Jobs not dole

JOBS NOT DOLE

Youth Fight For jobs demonstration, photo Paul Mattsson

Youth Fight For jobs demonstration, photo Paul Mattsson

With every passing week yet more companies announce yet more redundancies. The figures are astounding. Earlier this year we saw the largest quarterly fall of people in employment since 1971. I have experienced a drastic fall in both opportunities and standards in two very different sectors.

Neil Obler, Reading

I worked as a self-employed IT contractor, quite a rewarding occupation, albeit hard work. One week I was calling at four to six major high street chains, building societies and government departments a day to resolve IT issues. The next week I was being informed that contract after contract was terminated with work to be carried out ‘in-house’ or by small companies battling to offer the lowest price.

The occasional job that came through was at very short notice, with very short timescales to complete large-scale projects. I often found myself working with a group of extremely tense and nervous colleagues, desperately exchanging contact details of clients and agencies. Some you’d see again in a week’s time and some you didn’t. Soon there were no calls. Nobody was calling out for field engineers. Long-standing clients ended all contact.

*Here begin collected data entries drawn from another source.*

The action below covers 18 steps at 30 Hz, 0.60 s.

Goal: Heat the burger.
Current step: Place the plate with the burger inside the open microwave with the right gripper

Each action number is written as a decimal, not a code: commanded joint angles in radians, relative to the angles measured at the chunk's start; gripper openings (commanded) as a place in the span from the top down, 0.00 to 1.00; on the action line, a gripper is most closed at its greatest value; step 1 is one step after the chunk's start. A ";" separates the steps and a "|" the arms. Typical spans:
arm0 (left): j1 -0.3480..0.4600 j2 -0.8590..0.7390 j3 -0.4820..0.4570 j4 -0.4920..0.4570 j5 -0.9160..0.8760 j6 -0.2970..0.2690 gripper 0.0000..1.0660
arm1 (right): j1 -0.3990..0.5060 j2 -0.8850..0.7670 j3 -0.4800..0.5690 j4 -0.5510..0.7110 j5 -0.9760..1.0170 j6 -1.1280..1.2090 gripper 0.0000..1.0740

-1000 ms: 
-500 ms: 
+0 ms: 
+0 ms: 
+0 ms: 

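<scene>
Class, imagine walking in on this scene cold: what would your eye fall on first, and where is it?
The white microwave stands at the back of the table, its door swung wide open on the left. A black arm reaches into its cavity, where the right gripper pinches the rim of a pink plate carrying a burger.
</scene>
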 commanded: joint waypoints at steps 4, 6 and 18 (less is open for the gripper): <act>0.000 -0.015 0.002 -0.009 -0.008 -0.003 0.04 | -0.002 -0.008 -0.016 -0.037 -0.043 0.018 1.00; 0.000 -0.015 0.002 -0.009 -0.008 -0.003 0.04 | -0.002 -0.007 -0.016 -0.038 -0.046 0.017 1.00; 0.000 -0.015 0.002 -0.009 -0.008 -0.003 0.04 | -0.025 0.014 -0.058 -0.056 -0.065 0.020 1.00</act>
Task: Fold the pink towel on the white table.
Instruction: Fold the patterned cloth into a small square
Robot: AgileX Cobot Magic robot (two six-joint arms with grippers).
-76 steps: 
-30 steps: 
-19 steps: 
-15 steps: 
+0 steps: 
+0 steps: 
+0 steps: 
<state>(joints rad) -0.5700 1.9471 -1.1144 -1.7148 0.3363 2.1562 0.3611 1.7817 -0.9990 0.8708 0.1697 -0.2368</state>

After months of desperately negotiating work, the next step was to resort to registering with a construction agency I had worked with years before. It was as if the previous three years of work hadn’t happened. There I was, up earlier than dawn, protectively equipped to the scalp, working at least 50 hours a week. I laboured alongside workers from up and down the country who, despite having the security of a permanent employer, debated which small few of them would be first in line for the next job.

A large Charles Church residential site was close to completion, with just another block of flats and seven or eight houses, out of roughly 200, to be finished. Then Charles Church announced that the project would not be completed due to ‘mismanagement of budget’.

This site was part of a larger project comprising 1,500 houses. Less than ten of these houses are housing association. This is an outrage when you look at the number of families desperately seeking accommodation in the Bracknell Forest area and nationally.

As such ‘residential economic disasters’ became the trend, more work was offered on commercial sites where agency workers were ‘touted’ to tradesmen on site. For an average 45-hour week the average weekly take-home wage, after various agency fees and tax schemes, fell to £180.

I couldn’t support my family on this and I had no choice but to leave it behind. Eight months, two weeks IT work, and much grief later I have tried to get back to work on site. Now nothing from steelwork to casual labouring is on offer. I can, unfortunately, foresee that the 600,000 or so students leaving school, college and university, who have studied dedicatedly, and apprentices who have worked for a pittance while training, will find no better fortune. The increasing number of young people signing on at Jobcentres across the country paints a grim picture.

Fortunately the Youth Fight for Jobs (YFJ) campaign is right behind the unemployed, students and exploited youth with full knowledge of the difficulties these young people will face down the line. YFJ has the ability to rally them together, to lend them a voice in the hope of turning this situation around.